Wargrave, correctamente vestido y muy bien afeitado, bajaba lentamente las escaleras. Se
dirigió hacia la puerta abierta del comedor y observó:
—¡Ah, la mesa está ya preparada para el desayuno!
—Rogers ha debido de prepararla anoche —repuso Lombard.
Entraron en el comedor y vieron los platos puestos, los cubiertos de plata en su sitio, la hilera de
tazas y platitos sobre la mesa y las rodajas de fieltro esperando la cafetera y la leche calientes.
Vera fue la primera que lo advirtió. Cogió al anciano juez por el brazo y la violencia de su gesto
hizo que éste se sobresaltase.
—¡Los negritos! ¡Mírelos! No había más que seis figuritas en el centro de la mesa.
Se le encontró más tarde en la leñera, al otro lado de la casa. Había estado partiendo leña para
hacer fuego y tenía aún en la mano la pequeña hacha, mientras que otra, más grande y fuerte, estaba
apoyada en la puerta, llena de sangre fresca, explicando demasiado la herida profunda que tenía
Rogers en su cráneo.
—Ha sido muy fácil —dijo el doctor—. El asesino se ha deslizado por detrás, levantó la pesada
hacha y la dejó caer en la cabeza de Rogers en el momento en que éste se inclinaba.

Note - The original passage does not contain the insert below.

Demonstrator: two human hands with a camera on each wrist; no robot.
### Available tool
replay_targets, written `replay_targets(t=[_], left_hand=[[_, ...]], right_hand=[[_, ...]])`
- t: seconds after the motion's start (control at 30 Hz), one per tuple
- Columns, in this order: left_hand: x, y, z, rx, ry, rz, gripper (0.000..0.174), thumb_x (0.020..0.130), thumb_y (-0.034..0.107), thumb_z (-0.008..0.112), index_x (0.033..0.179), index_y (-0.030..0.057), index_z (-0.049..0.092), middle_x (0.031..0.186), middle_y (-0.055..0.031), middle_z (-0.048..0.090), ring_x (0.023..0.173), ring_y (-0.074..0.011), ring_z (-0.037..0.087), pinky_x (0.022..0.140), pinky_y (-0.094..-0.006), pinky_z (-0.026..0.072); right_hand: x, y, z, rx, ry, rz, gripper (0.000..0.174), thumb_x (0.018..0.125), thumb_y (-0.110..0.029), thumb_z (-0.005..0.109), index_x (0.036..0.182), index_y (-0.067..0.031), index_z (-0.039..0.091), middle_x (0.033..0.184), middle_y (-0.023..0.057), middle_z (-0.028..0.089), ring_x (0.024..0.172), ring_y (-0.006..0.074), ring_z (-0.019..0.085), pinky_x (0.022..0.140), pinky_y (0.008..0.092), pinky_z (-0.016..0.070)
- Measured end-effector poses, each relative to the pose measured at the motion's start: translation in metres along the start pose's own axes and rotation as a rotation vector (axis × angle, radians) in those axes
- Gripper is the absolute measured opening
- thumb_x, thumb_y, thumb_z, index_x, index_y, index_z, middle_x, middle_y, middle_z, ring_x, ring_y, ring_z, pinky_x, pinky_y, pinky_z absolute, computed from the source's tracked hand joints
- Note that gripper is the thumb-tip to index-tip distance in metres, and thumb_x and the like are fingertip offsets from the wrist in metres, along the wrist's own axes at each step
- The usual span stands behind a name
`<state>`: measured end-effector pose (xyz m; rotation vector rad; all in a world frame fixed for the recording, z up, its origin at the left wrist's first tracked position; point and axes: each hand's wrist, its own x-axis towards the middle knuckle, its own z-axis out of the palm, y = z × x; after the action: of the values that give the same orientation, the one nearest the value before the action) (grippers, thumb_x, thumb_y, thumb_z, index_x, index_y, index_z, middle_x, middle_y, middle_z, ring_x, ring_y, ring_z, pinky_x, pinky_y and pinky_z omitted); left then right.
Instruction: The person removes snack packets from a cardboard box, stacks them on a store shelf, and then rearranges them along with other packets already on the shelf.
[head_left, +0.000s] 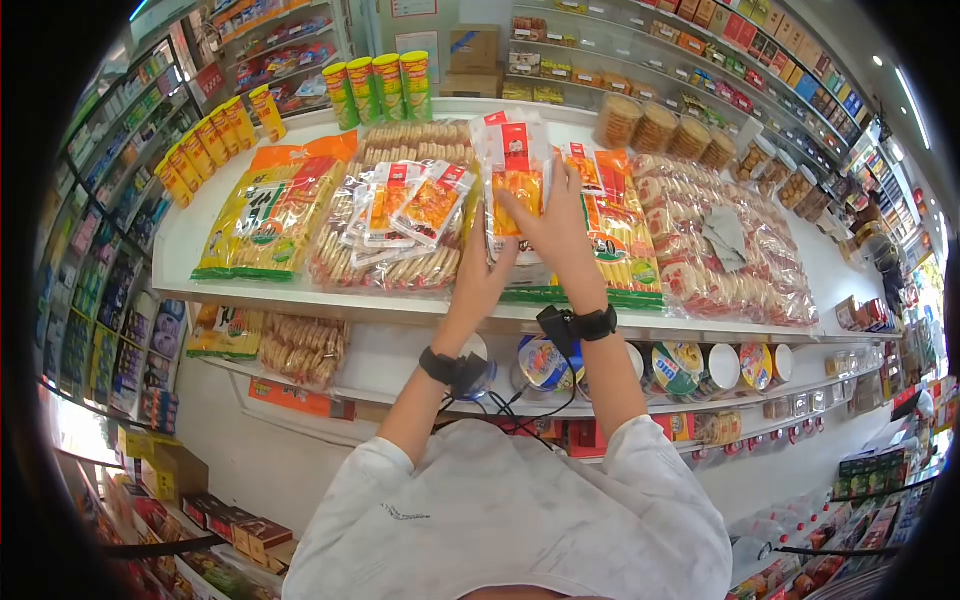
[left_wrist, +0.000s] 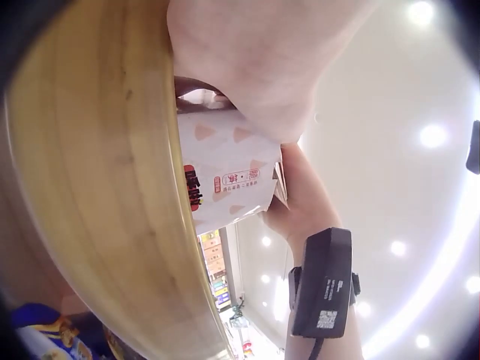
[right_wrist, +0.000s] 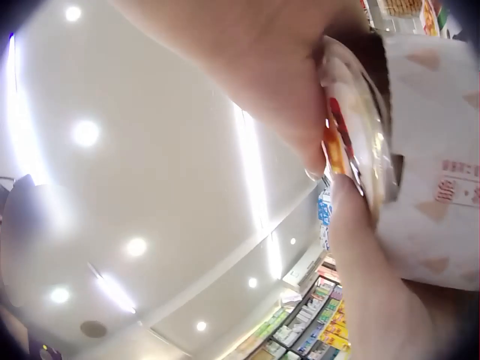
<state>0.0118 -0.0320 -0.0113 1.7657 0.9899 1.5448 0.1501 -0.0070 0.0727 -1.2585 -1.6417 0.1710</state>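
Both hands are on a white printed snack carton with snack packets at its open side, held over the shelf's front part. These packets are clear and white with a red label and orange contents. From the lower left, my left hand grips the bundle. My right hand holds it from the right, thumb across the front and fingers along the side. In the right wrist view, a packet bulges beside the carton's jagged edge. Several similar packets lie loose to the left on bagged crackers.
The white shelf carries a yellow bag of stick snacks, bagged round crackers with a torn grey piece, green canisters and clear jars. Instant noodle tubs stand on the tier below. Cables hang between the wrists.
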Motion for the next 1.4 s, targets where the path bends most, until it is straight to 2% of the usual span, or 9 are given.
replay_targets(t=[0.1,0.2,0.4,0.5,0.9,1.0,1.1,1.2,1.4], left_hand=[[-0.002,0.000,-0.002,0.084,0.001,-0.011,0.082,0.109,0.035,0.058,0.165,-0.0103,0.019,0.170,-0.0310,0.027,0.160,-0.0375,0.026,0.130,-0.0440,0.0207],[-0.003,0.002,-0.004,0.095,-0.019,-0.005,0.081,0.110,0.035,0.058,0.165,-0.0100,0.018,0.171,-0.0301,0.026,0.161,-0.0376,0.025,0.130,-0.0439,0.0208],[-0.003,-0.005,-0.003,0.094,-0.026,0.001,0.082,0.109,0.034,0.058,0.166,-0.0096,0.018,0.172,-0.0294,0.025,0.161,-0.0380,0.024,0.130,-0.0438,0.0203],[-0.001,-0.004,-0.003,0.111,-0.015,0.009,0.084,0.108,0.033,0.060,0.166,-0.0097,0.017,0.172,-0.0297,0.024,0.162,-0.0380,0.023,0.130,-0.0439,0.0200],[-0.004,-0.007,-0.002,0.034,-0.025,-0.017,0.080,0.106,0.022,0.060,0.167,-0.0078,0.017,0.173,-0.0268,0.023,0.163,-0.0336,0.021,0.131,-0.0427,0.0167],[-0.005,-0.008,-0.002,0.035,-0.016,-0.022,0.081,0.105,0.025,0.062,0.166,-0.0088,0.019,0.171,-0.0284,0.028,0.161,-0.0364,0.026,0.130,-0.0430,0.0198],[-0.005,-0.005,-0.004,0.001,-0.025,-0.025,0.082,0.105,0.026,0.063,0.166,-0.0087,0.020,0.170,-0.0278,0.030,0.160,-0.0354,0.028,0.129,-0.0421,0.0210],[-0.001,-0.006,-0.005,0.012,-0.012,-0.017,0.083,0.105,0.026,0.065,0.166,-0.0086,0.020,0.169,-0.0277,0.032,0.158,-0.0340,0.031,0.128,-0.0412,0.0237],[-0.004,0.020,-0.004,-0.215,-0.034,-0.115,0.080,0.106,0.021,0.065,0.167,-0.0063,0.021,0.168,-0.0226,0.035,0.155,-0.0280,0.036,0.127,-0.0406,0.0270]], right_hand=[[0.005,0.004,-0.001,-0.245,0.242,-0.248,0.091,0.094,-0.041,0.078,0.155,0.0127,0.038,0.152,0.0336,0.048,0.147,0.0483,0.044,0.123,0.0506,0.0363],[0.016,0.009,-0.006,-0.035,0.149,-0.285,0.082,0.095,-0.039,0.077,0.153,0.0088,0.045,0.153,0.0330,0.049,0.146,0.0492,0.044,0.124,0.0542,0.0346],[0.031,0.026,0.001,-0.234,-0.251,-0.437,0.060,0.102,-0.041,0.068,0.150,-0.0078,0.058,0.159,0.0201,0.051,0.150,0.0415,0.043,0.126,0.0508,0.0313],[0.038,0.029,0.006,-0.173,-0.264,-0.469,0.059,0.102,-0.045,0.064,0.147,-0.0067,0.060,0.154,0.0191,0.056,0.148,0.0389,0.047,0.126,0.0550,0.0303],[0.043,0.027,0.009,-0.134,-0.255,-0.514,0.053,0.099,-0.042,0.070,0.138,-0.0058,0.066,0.144,0.0206,0.063,0.134,0.0394,0.059,0.115,0.0487,0.0441],[0.042,0.028,0.006,-0.119,-0.298,-0.486,0.056,0.099,-0.038,0.070,0.143,-0.0042,0.062,0.146,0.0216,0.061,0.138,0.0402,0.056,0.118,0.0489,0.0416],[0.037,0.033,-0.002,0.120,-0.178,-0.433,0.059,0.101,-0.032,0.070,0.150,-0.0026,0.055,0.153,0.0234,0.055,0.145,0.0410,0.050,0.122,0.0476,0.0381],[0.013,0.032,-0.019,0.165,0.060,-0.225,0.064,0.102,-0.028,0.070,0.156,0.0005,0.046,0.159,0.0263,0.048,0.151,0.0406,0.043,0.124,0.0461,0.0348],[-0.061,0.039,-0.041,0.373,0.017,0.255,0.076,0.103,-0.025,0.071,0.162,0.0035,0.033,0.161,0.0281,0.043,0.149,0.0356,0.045,0.120,0.0465,0.0410]])
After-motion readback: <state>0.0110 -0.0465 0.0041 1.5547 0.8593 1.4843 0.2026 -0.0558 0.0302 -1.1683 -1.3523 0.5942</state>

—¿Para asestar tal golpe, el asesino debía de ser muy fuerte? —preguntó Wargrave al doctor,
que respondió:
—Una mujer hubiese sido capaz.
Armstrong miró a su alrededor, y no viendo a Vera ni a miss Brent, que se habían marchado a la
cocina, continuó:
—La joven, aún más, pues es una atleta. En cuanto a miss Brent, parece muy débil, pero esta
clase de mujeres poseen de ordinario una gran fuerza nerviosa. Recuerden que una persona atacada
de locura puede desarrollar una energía increíble.
Pensativamente el juez asintió con la cabeza.
Blove se levantó suspirando:
—Ni la menor huella digital. El asesino tuvo la precaución de limpiar el mango después de
cometer su crimen.
Una risa histérica se oyó. Todos se volvieron. Vera estaba en medio del patio. Sacudida por un
acceso de hilaridad gritaba:
—¿Crían abejas en esta isla? Dígame dónde se busca la miel. ¡Ah! ¡Ah!
La miraban sin comprender nada. Dijérase que esta joven tan inteligente se volvía loca. Siguió
gritando:
—¿Por qué me miran así? ¿Me creen loca? Pues mi pregunta no tiene nada de extravagante.
¡Hay abejas, colmenas, abejas! ¿No lo comprenden ustedes? ¿No han leído la canción de cuna? ¡Está
en sus dormitorios para que la aprendan! Si hubiéramos reflexionado un momento, hubiéramos ido en
seguida a la leñera, donde Rogers cortaba leña, pues Siete negritos cortaban leña con un hacha… ¿Y
cuál es la estrofa siguiente? Seis negritos jugaban con una colmena… He ahí por qué pregunto si se
crían abejas en esta isla. ¡Dios mío, qué raro…! ¡Qué extraño!